Research published to the AHA Journals added that women are “significantly more likely to experience nausea, shoulder pain, upper back pain and a greater number of ACS (acute coronary syndrome) symptoms compared with men.”
Other acute coronary syndrome symptoms include feeling lightheaded and dizzy, heavy sweating, a racing heartbeat and vomiting, according to the Mayo Clinic.
Harvard Health reported on a phenomenon known as the “silent heart attack” (silent myocardial infarction). A large majority of people who have experienced silent myocardial infarction (80%) “were unaware of their condition.”
These silent heart attacks account for nearly half of all heart attacks (45%), and men are more likely to experience them than women.
Can surprising someone give them a heart attack?
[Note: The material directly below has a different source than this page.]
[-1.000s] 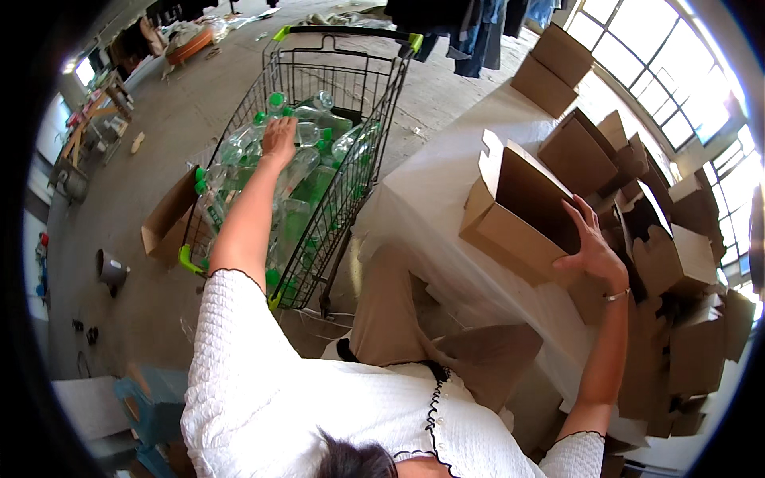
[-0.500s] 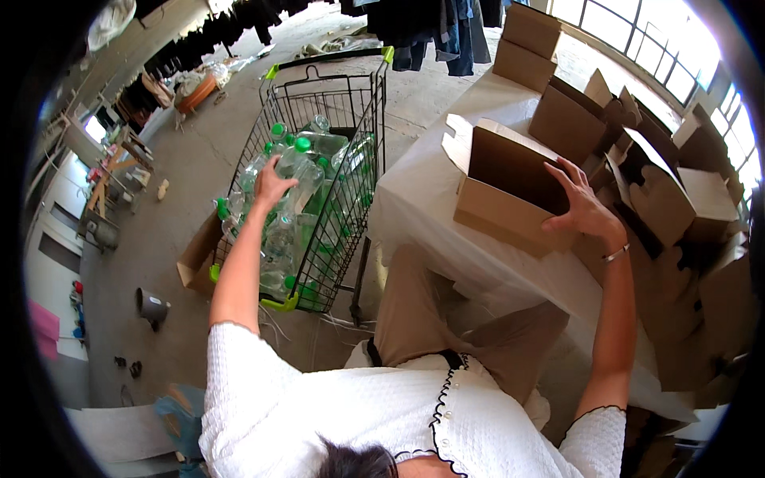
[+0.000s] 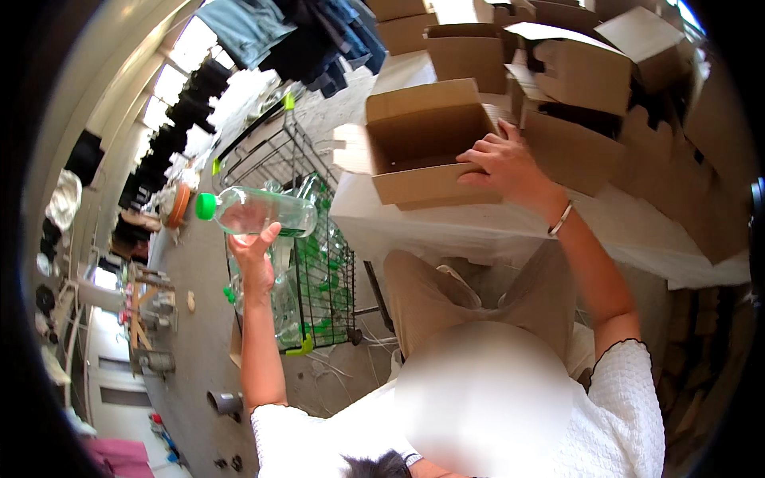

The National Institute of Health published research on five cases of “homicide by heart attack.” In these cases, a non-life threatening criminal activity induced a heart arrhythmia resulting in “sudden death.”
The study explained, “The presumed mechanism of death in each case was a cardiac dysrhythmia related to underlying heart disease, but initiated by the emotional and/or physical stress.”
In these cases, the individuals had an extreme increase in adrenaline. An increase in adrenaline can cause heart spasms and arrhythmias and blood vessel constriction.
Heart surgeon A. Marc Gillinov explained, “Fortunately, in most cases this condition is reversible and the heart function returns to normal over time. Unfortunately, in rare instances, it can cause sudden death,” per Cleveland Clinic.
If you ever suspect that you are experiencing a heart attack, call 911 immediately.